How did you first become interested in accessibility?
I was working as Head of Marketing at the Octagon Theatre in the late 1980s. A blind customer introduced us to the concept of audio description and after experimenting with the technical systems available, we launched the second Audio Description service in the country. I have been audio describing for theatre, visual arts, and film ever since and launched Mind’s Eye Description Service in 1992.
What surprised you most in your work practice?
What delights rather than surprises me, is the assistance we receive from the technical and stage management theatre teams, and the interest often shown by performers in our work. Perhaps what has surprised me is the appreciation expressed by sighted companions at museums and galleries, where the audio description has made them look rather than just see.
Are there any restrictions or boundaries you (have to) abide by?
Limitations are imposed by inadequate audio systems leading to poor signals and also uncomfortable headphones.
What do you hope to achieve through your work?
An enhanced experience for the blind or partially sighted arts attender.

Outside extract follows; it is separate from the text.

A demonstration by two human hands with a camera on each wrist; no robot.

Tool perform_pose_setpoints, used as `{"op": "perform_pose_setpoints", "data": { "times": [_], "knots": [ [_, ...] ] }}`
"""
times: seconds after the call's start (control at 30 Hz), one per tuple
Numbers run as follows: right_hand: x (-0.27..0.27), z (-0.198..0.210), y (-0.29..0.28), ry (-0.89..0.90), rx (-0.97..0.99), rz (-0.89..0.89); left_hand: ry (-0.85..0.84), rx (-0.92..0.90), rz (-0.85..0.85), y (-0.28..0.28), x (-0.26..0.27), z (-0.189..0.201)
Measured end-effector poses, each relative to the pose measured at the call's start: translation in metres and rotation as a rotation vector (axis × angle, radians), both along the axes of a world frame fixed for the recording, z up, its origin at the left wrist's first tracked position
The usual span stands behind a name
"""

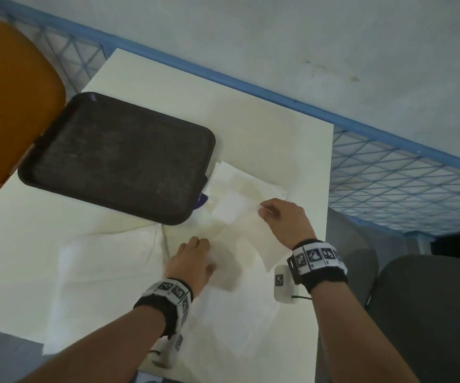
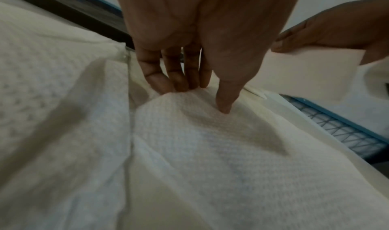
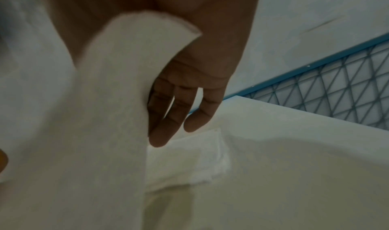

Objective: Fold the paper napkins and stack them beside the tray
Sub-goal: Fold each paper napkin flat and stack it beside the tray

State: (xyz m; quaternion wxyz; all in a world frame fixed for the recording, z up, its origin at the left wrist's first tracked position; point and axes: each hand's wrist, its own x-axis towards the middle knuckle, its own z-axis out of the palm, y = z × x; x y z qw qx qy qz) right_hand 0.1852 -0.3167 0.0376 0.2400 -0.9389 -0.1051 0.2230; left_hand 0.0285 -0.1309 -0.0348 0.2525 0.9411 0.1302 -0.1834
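Note:
A dark brown tray (image 1: 118, 158) lies on the white table (image 1: 251, 128). Just right of it sits a low stack of folded white napkins (image 1: 248, 181) (image 3: 189, 160). My right hand (image 1: 264, 212) pinches a white napkin (image 1: 256, 241) (image 2: 305, 70) (image 3: 109, 100) by its edge, lifted a little off the table near the stack; its other fingers (image 3: 166, 122) hang loose. My left hand (image 1: 195, 250) (image 2: 202, 97) presses straight fingers and thumb onto a textured napkin (image 2: 210, 150) flat on the table. Unfolded napkins (image 1: 107, 272) spread out at the front left.
An orange chair back (image 1: 7, 106) overlaps the tray's left end. A blue-framed wire mesh (image 1: 403, 183) runs behind and right of the table. A grey seat (image 1: 430, 313) stands at the lower right. The table's right edge is close to my right wrist.

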Motion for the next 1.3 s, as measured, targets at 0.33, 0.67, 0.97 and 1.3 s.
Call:
{"op": "perform_pose_setpoints", "data": {
  "times": [0.33,0.67,0.97,1.3],
  "knots": [
    [0.096,-0.036,0.039,-0.090,-0.028,0.075,0.068,-0.083,0.207,0.007,0.013,0.009],
    [0.056,-0.033,0.024,-0.481,-0.025,0.035,0.013,-0.076,0.160,0.019,0.012,0.021],
    [-0.098,-0.045,-0.022,-0.141,0.273,-0.349,-0.078,-0.280,0.182,0.035,0.021,0.040],
    [-0.149,-0.027,-0.023,0.090,0.479,-0.641,-0.203,-0.423,-0.119,0.053,0.026,0.088]
  ]
}}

A sense of involvement, inclusion, engagement and ownership for the listener/participant. Equality of access.
Can you tell us a little about you forthcoming projects (related to accessibility)?
An ongoing programme of audio description for theatre shows, including touring productions of BEAUTIFUL, SHREK, FLASHDANCE, LEGALLY BLONDE; regional productions at amongst others: The Royal Exchange, and Liverpool Everyman Theatres, and regular visits to galleries and museums across the North West, including Tate Liverpool and The Lowry. New projects come in all the time, so my job is always exciting!
Anne also took part in our conference in 2017.